WHAT IS BEING ASKED
Give the data below again exactly as written, without its pictures.

====================

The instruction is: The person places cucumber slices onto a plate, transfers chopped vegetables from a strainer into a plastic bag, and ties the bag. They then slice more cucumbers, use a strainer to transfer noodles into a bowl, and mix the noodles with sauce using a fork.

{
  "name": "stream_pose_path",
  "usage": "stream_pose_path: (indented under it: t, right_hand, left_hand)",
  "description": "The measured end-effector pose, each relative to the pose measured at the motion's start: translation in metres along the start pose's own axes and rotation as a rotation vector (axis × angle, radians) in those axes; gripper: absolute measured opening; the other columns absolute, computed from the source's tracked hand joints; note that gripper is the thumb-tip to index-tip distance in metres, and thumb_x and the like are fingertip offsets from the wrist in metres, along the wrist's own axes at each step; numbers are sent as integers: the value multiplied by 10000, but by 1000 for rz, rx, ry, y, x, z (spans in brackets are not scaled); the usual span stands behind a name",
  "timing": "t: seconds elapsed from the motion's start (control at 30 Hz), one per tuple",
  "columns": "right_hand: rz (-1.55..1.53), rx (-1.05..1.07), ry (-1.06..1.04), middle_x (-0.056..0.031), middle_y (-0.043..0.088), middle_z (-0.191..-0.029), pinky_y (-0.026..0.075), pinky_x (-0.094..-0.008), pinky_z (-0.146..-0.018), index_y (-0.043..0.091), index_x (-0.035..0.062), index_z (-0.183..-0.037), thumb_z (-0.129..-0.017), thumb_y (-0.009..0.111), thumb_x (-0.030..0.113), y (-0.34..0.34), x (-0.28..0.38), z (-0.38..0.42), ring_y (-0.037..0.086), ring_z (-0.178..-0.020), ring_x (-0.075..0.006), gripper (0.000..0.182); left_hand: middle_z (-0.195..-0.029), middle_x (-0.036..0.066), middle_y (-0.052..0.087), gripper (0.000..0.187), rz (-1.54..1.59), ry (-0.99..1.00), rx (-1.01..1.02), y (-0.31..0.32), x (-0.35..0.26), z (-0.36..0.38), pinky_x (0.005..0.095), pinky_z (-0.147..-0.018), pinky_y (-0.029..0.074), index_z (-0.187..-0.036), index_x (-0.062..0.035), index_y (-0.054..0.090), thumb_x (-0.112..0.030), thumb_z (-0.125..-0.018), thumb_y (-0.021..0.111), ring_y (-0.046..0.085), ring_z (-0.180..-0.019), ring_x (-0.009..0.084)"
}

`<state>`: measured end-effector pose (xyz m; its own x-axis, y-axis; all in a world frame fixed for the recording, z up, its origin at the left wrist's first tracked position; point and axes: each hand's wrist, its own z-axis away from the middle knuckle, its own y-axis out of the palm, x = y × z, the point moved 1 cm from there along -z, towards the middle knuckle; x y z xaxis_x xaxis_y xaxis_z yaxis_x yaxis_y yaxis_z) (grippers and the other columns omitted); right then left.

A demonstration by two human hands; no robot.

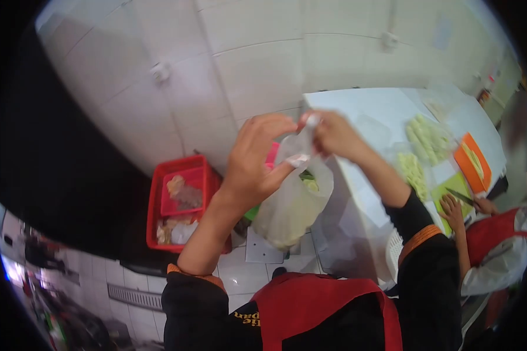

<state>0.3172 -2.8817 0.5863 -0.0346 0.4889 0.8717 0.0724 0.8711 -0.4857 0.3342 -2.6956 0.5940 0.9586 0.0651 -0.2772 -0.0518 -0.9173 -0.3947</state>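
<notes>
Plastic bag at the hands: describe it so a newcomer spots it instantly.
Find the white table and look by its left edge. There, the plastic bag hangs below the left hand and right hand. Unlike the red crate farther left, it is pale and cloudy.

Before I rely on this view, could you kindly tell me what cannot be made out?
Head view: what fills the translucent plastic bag, veiled by its cloudy film.
Head view: exact grip of the right hand, motion-blurred.
Head view: full wording of the yellow lettering, too small and slanted.
Head view: handle of the knife, inside the co-worker's hand.
</notes>
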Motion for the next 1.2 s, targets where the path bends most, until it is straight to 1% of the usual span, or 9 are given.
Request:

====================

OUTPUT
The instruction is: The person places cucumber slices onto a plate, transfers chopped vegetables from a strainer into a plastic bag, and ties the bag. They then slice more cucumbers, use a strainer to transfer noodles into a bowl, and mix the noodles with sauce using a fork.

{
  "name": "stream_pose_path",
  "usage": "stream_pose_path: (indented under it: t, right_hand, left_hand)",
  "description": "The measured end-effector pose, each relative to the pose measured at the motion's start: translation in metres along the start pose's own axes and rotation as a rotation vector (axis × angle, radians) in those axes; gripper: absolute measured opening; the other columns absolute, computed from the source's tracked hand joints; note that gripper is the thumb-tip to index-tip distance in metres, and thumb_x and the like are fingertip offsets from the wrist in metres, along the wrist's own axes at each step; numbers are sent as integers: the value multiplied by 10000, but by 1000 for rz, rx, ry, y, x, z (spans in brackets are not scaled); the usual span stands behind a name",
  "timing": "t: seconds elapsed from the motion's start (control at 30 Hz), one per tuple",
  "columns": "right_hand: rz (-1.55..1.53), rx (-1.05..1.07), ry (-1.06..1.04), middle_x (-0.056..0.031), middle_y (-0.043..0.088), middle_z (-0.191..-0.029), pinky_y (-0.026..0.075), pinky_x (-0.094..-0.008), pinky_z (-0.146..-0.018), index_y (-0.043..0.091), index_x (-0.035..0.062), index_z (-0.183..-0.037), thumb_z (-0.129..-0.017), thumb_y (-0.009..0.111), thumb_x (-0.030..0.113), y (-0.34..0.34), x (-0.28..0.38), z (-0.38..0.42), ring_y (-0.037..0.086), ring_z (-0.178..-0.020), ring_x (-0.075..0.006), gripper (0.000..0.182); left_hand: middle_z (-0.195..-0.029), middle_x (-0.036..0.066), middle_y (-0.052..0.087), gripper (0.000..0.187), rz (-1.54..1.59), ry (-0.99..1.00), rx (-1.01..1.02), y (-0.31..0.32), x (-0.35..0.26), z (-0.36..0.38), pinky_x (0.005..0.095), pinky_z (-0.147..-0.018), pinky_y (-0.029..0.074), index_z (-0.187..-0.036), index_x (-0.062..0.035), index_y (-0.054..0.090), thumb_x (-0.112..0.030), thumb_z (-0.125..-0.018), thumb_y (-0.021..0.111), ring_y (-0.046..0.085), ring_z (-0.180..-0.019), ring_x (-0.009..0.084)"
}

`<state>`: measured end-effector pose (xyz m; its own x-axis, y-axis; all in a world frame fixed for the recording, z up, its origin at the left wrist's first tracked position; point and axes: each hand's wrist, its own z-axis away from the middle knuckle, its own y-axis out of the palm, x = y × z, the point moved 1 cm from there along -z, towards the middle knuckle; x y z xaxis_x xaxis_y xaxis_z yaxis_x yaxis_y yaxis_z) (grippers and the other columns omitted); right then left.

A demonstration by two human hands; no robot.


<state>0.3172 -2.8817 0.5863 -0.0346 0.4889 0.8717 0.0724 0.8711 -0.4857 0.3342 -2.6956 0.5940 0.9586 0.0651 -0.2772 -0.0518 -0.9173 -0.3947</state>
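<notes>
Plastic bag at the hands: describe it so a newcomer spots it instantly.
Find the white table and look by its left edge. There, the plastic bag hangs below the left hand and right hand. Unlike the red crate farther left, it is pale and cloudy.

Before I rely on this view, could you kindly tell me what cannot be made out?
Head view: what fills the translucent plastic bag, veiled by its cloudy film.
Head view: exact grip of the right hand, motion-blurred.
Head view: full wording of the yellow lettering, too small and slanted.
Head view: handle of the knife, inside the co-worker's hand.
</notes>
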Motion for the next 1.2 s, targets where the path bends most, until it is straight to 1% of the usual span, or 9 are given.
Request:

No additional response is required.